Easing his jacket from his shoulders and helping unfasten the buttons of his dress shirt that his fumbling fingers miss is not how she pictured her first time undressing him either. Even in his state of illness, she thinks Castle must share the thought, his cheeks darkening from their blotchy shade of pink to an embarrassed scarlet hue. Relief seems to trump awkwardness once he's in only his undershirt though, the cool air a welcome balm to his burning flesh.

"Do you have a thermometer? Something to take for the fever?"

Castle is already listing back against the headboard, eyes fluttering shut, but his hand twitches, lifting to point towards the en suite. She locates a bottle of Tylenol in his medicine cabinet, a thermometer in the second drawer of the vanity. He's barely coherent as she slips the thermometer past his lips and fills the glass on his bedside table with fresh water while she waits for his temperature to be revealed.

"Jeez, Castle," she mutters to herself when the stick beeps from his mouth.

102.5 is just shy of a high grade fever.

Kate withdraws the thermometer, sets it down on his nightstand for now, trading it in for the water and pill bottle instead. She has to hold his chin up while he swallows, even as he raises his hand to support the glass. His movements are too slow, too sluggish and uncoordinated, as if he no longer holds the control over his own limbs.

"Just a cold," he insists while she helps him lie down. "Be fine, Beckett."

She notices too late that she is in the process of tucking him in, pulling the soft fabric of the comforter up to his shoulders and stroking his dampened hair back from his slack face. He tilts into her touch, hums low in his throat and snakes his hand from beneath the covers to loosely cradle the back of her hand.

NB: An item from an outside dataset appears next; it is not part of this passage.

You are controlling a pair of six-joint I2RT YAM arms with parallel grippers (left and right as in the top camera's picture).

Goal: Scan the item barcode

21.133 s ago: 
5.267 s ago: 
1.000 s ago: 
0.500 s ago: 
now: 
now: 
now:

"But don't go," he sighs, his eyes slitting open to stare up at her, tired but so adoring. "Don't want you to go."

His inhibitions are lowered, she knows that, knows he likely won't remember half of what he's said to her today, but her heart still cracks at the gentle pleading in his strained voice, the trace of hope that fades all too quickly. She hadn't intended to leave in the first place, hadn't wanted to, but now her decision has been solidified.

Kate crouches at his bedside and leans forward, pressing her lips to his forehead. His skin is scorching, but she lingers there, breathes past the scent of sweat and impending sleep clinging to his flesh, breathes in the familiar comforts of coffee and his aftershave still present beneath the layer of fever.

"I'm staying, Castle," she promises, feeling the rise and fall of his chest begin to even out, his breath flowing in a steady rhythm past his parted lips. "Not going anywhere."